* **Task item**
What comes back must be the data itself, retyped exactly.

-----

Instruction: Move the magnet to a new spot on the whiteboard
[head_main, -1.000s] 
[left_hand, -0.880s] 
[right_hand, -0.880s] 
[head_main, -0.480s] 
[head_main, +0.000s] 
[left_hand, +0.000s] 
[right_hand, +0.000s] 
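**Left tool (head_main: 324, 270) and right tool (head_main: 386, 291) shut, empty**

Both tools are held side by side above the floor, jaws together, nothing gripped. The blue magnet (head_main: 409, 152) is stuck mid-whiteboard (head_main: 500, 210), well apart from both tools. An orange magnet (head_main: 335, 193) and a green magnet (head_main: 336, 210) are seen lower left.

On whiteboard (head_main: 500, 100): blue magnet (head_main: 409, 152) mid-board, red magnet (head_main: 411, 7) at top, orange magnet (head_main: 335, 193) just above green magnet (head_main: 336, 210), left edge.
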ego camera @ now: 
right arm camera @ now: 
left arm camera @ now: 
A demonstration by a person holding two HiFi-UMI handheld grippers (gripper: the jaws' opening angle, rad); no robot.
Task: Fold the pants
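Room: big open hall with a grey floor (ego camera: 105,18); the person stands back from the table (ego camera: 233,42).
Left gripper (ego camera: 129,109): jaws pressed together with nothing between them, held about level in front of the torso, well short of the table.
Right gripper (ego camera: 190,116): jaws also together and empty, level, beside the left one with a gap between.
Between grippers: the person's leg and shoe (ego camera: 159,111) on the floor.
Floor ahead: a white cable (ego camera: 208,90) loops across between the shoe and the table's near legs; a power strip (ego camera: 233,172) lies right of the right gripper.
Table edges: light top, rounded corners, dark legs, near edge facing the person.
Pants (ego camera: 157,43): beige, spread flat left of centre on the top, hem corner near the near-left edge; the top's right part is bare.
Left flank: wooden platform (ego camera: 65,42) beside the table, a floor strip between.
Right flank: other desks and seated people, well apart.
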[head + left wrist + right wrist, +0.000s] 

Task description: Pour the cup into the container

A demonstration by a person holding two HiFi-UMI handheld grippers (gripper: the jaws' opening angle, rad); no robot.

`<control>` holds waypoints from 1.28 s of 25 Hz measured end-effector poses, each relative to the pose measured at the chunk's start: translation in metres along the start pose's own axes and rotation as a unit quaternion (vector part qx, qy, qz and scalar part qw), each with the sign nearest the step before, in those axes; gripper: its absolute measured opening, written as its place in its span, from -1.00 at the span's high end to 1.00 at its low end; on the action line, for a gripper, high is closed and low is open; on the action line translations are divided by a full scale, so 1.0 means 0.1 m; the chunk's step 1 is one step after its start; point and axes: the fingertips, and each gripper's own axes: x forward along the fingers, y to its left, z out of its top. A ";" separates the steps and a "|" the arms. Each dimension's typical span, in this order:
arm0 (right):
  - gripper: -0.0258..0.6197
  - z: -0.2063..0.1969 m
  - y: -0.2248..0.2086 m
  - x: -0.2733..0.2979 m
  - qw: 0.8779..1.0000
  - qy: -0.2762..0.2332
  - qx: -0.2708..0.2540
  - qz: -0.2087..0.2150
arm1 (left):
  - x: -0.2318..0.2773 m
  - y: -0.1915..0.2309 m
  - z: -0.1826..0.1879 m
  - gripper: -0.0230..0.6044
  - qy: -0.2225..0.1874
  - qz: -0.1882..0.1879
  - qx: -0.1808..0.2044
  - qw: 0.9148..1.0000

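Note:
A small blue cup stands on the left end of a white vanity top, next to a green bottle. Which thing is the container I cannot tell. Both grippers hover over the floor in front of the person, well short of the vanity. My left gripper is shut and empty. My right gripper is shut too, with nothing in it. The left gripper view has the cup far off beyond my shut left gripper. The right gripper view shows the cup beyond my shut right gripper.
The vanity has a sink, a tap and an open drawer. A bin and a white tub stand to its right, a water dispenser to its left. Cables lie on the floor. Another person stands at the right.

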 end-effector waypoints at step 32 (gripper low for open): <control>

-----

* **Result for this task**
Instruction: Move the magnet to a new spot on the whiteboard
[head_main, -1.000s] 
[left_hand, -0.880s] 
[right_hand, -0.880s] 
[head_main, -0.480s] 
[head_main, +0.000s] 
[left_hand, +0.000s] 
[right_hand, +0.000s] 
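**Left tool (head_main: 324, 270) and right tool (head_main: 386, 291) shut, empty**

Both tools are held side by side above the floor, jaws together, nothing gripped. The blue magnet (head_main: 409, 152) is stuck mid-whiteboard (head_main: 500, 210), well apart from both tools. An orange magnet (head_main: 335, 193) and a green magnet (head_main: 336, 210) are seen lower left.

On whiteboard (head_main: 500, 100): blue magnet (head_main: 409, 152) mid-board, red magnet (head_main: 411, 7) at top, orange magnet (head_main: 335, 193) just above green magnet (head_main: 336, 210), left edge.
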ego camera @ now: 
right arm camera @ now: 
left arm camera @ now: 
A demonstration by a person holding two HiFi-UMI handheld grippers (gripper: the jaws' opening angle, rad); no robot.
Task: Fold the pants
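Room: big open hall with a grey floor (ego camera: 105,18); the person stands back from the table (ego camera: 233,42).
Left gripper (ego camera: 129,109): jaws pressed together with nothing between them, held about level in front of the torso, well short of the table.
Right gripper (ego camera: 190,116): jaws also together and empty, level, beside the left one with a gap between.
Between grippers: the person's leg and shoe (ego camera: 159,111) on the floor.
Floor ahead: a white cable (ego camera: 208,90) loops across between the shoe and the table's near legs; a power strip (ego camera: 233,172) lies right of the right gripper.
Table edges: light top, rounded corners, dark legs, near edge facing the person.
Pants (ego camera: 157,43): beige, spread flat left of centre on the top, hem corner near the near-left edge; the top's right part is bare.
Left flank: wooden platform (ego camera: 65,42) beside the table, a floor strip between.
Right flank: other desks and seated people, well apart.
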[head + left wrist + right wrist, +0.000s] 

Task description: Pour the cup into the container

A demonstration by a person holding two HiFi-UMI handheld grippers (gripper: the jaws' opening angle, rad); no robot.

`<control>` holds waypoints from 1.28 s of 25 Hz measured end-effector poses, each relative to the pose measured at the chunk's start: translation in metres along the start pose's own axes and rotation as a unit quaternion (vector part qx, qy, qz and scalar part qw), each with the sign nearest the step before, in those axes; gripper: its absolute measured opening, written as its place in its span, from -1.00 at the span's high end to 1.00 at its low end; on the action line, for a gripper, high is closed and low is open; on the action line translations are divided by a full scale, so 1.0 means 0.1 m; the chunk's step 1 is one step after its start; point and axes: the fingertips, and each gripper's own axes: x forward along the fingers, y to its left, z out of its top. A ";" separates the steps and a "|" the arms. Each dimension's typical span, in this order:
arm0 (right):
  - gripper: -0.0258..0.6197
  - z: -0.2063..0.1969 m
  - y: -0.2248..0.2086 m
  - x: -0.2733..0.2979 m
  - qw: 0.8779..1.0000
  - qy: -0.2762..0.2332
  - qx: -0.2708..0.2540
  - qz: -0.2087..0.2150
arm1 (left):
  - x: -0.2318..0.2773 m
  - y: -0.1915..0.2309 m
  - z: -0.1826..0.1879 m
  - gripper: -0.0230..0.6044
  - qy: -0.2225..0.1874
  - qz: -0.1882..0.1879
  - qx: -0.1808..0.2044
  - qw: 0.9148..1.0000

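Note:
A small blue cup stands on the left end of a white vanity top, next to a green bottle. Which thing is the container I cannot tell. Both grippers hover over the floor in front of the person, well short of the vanity. My left gripper is shut and empty. My right gripper is shut too, with nothing in it. The left gripper view has the cup far off beyond my shut left gripper. The right gripper view shows the cup beyond my shut right gripper.
The vanity has a sink, a tap and an open drawer. A bin and a white tub stand to its right, a water dispenser to its left. Cables lie on the floor. Another person stands at the right.
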
 end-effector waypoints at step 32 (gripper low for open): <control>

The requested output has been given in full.